# Brief:
Go line by line through the data below and count those that hold "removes". Return only the number.

# Dataset content:
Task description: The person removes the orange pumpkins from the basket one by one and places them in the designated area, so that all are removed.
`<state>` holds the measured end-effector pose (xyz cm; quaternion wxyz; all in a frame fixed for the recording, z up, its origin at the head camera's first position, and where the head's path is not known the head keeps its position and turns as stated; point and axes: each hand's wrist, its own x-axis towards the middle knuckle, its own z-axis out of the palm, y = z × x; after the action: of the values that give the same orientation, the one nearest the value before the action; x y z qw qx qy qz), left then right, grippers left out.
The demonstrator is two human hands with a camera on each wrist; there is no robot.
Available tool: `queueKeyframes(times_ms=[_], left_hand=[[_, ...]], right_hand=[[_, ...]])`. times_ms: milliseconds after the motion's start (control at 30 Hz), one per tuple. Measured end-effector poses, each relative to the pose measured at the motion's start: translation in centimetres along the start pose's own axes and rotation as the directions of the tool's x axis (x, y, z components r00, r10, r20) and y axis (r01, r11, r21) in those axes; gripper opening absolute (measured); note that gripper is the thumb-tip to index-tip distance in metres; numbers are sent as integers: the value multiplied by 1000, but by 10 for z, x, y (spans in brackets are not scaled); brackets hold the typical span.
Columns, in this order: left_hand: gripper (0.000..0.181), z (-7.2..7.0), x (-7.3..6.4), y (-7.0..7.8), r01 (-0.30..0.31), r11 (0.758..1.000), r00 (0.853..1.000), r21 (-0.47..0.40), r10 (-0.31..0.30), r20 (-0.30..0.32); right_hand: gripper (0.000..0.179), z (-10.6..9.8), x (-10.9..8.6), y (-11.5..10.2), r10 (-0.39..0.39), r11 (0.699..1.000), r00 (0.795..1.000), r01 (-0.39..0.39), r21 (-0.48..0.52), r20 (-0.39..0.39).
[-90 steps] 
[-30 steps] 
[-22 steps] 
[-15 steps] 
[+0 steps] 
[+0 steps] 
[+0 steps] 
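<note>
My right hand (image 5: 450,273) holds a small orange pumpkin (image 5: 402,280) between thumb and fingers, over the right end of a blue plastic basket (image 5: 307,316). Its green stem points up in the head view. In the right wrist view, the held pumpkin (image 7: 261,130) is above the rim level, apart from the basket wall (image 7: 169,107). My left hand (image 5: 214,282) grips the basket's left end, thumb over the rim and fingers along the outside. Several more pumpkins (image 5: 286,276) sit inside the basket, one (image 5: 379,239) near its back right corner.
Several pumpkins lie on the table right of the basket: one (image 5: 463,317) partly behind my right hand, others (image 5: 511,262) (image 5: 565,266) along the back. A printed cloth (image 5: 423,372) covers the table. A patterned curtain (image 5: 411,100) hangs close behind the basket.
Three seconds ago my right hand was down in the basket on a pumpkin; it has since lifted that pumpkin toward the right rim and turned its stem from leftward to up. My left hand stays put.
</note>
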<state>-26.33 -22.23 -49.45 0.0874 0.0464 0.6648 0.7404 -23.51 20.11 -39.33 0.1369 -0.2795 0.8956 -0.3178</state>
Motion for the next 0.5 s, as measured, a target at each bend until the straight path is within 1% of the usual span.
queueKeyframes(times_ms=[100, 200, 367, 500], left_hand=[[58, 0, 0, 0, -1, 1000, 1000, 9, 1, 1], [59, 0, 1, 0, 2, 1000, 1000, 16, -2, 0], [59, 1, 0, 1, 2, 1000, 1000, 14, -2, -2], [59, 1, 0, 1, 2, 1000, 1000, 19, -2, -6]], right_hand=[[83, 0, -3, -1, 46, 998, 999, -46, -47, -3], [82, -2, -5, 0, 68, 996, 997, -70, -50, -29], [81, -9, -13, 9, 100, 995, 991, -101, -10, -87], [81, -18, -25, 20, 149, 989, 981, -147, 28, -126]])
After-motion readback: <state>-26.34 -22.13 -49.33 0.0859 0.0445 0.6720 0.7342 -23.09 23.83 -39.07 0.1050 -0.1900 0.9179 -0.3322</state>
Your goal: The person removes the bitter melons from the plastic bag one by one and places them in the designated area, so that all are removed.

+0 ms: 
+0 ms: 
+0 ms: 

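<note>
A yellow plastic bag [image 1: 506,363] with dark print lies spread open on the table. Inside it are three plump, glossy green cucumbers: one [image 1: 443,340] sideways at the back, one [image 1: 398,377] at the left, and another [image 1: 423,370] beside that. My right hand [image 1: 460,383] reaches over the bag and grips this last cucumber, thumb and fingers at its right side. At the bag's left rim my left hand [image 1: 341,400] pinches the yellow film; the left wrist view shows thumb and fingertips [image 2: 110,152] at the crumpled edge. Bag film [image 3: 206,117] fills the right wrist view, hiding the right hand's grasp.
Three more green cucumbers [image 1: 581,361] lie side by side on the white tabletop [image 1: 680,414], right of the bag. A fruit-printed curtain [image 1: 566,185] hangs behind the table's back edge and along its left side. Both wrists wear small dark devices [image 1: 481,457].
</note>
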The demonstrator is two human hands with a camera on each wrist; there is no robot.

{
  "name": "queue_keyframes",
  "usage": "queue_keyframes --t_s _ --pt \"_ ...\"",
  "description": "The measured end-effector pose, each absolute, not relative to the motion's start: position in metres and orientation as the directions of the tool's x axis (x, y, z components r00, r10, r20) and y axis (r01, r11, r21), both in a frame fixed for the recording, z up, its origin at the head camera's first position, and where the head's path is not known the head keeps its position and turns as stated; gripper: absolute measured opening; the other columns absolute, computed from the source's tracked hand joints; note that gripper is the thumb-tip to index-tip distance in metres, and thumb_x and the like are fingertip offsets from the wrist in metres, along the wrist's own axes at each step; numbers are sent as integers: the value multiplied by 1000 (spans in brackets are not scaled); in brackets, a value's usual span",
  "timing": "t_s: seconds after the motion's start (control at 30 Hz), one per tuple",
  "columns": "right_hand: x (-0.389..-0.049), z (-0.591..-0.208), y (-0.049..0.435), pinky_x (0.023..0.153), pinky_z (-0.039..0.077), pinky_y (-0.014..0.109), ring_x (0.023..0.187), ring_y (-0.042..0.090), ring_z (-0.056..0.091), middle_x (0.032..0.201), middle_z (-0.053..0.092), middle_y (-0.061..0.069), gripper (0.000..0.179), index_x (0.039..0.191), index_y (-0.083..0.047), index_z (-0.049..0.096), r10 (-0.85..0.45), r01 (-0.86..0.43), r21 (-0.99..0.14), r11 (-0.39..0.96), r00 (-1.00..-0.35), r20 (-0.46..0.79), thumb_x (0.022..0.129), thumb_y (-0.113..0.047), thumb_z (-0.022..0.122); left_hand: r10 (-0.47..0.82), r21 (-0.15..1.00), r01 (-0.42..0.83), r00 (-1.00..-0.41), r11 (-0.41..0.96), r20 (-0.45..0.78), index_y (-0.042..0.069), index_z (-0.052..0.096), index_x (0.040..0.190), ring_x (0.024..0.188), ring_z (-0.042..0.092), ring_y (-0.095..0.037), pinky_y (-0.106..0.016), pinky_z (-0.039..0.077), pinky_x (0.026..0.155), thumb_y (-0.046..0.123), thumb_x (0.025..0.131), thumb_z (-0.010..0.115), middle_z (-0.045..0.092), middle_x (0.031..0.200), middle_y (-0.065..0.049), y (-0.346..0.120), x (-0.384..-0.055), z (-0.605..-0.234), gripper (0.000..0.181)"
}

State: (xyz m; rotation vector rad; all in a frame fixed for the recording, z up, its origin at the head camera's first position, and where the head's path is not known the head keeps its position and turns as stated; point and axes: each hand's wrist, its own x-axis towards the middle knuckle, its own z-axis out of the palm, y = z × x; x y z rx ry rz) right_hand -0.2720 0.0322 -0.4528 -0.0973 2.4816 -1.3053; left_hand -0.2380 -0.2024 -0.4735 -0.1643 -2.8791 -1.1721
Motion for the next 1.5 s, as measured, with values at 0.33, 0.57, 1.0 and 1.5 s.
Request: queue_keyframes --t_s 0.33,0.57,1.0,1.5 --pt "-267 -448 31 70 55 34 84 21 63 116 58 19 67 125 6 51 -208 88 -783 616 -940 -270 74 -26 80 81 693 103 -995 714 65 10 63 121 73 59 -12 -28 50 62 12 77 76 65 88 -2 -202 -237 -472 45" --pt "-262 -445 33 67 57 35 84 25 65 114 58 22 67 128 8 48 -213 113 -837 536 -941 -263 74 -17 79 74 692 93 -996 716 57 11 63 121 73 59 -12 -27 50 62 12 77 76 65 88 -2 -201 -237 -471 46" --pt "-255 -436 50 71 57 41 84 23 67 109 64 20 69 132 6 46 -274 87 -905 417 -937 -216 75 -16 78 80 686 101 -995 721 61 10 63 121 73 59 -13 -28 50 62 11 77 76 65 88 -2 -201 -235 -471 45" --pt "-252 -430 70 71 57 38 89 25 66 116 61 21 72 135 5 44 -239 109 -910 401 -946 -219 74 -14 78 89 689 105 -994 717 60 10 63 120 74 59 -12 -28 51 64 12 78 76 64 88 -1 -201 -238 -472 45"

# Solution to this exercise:
2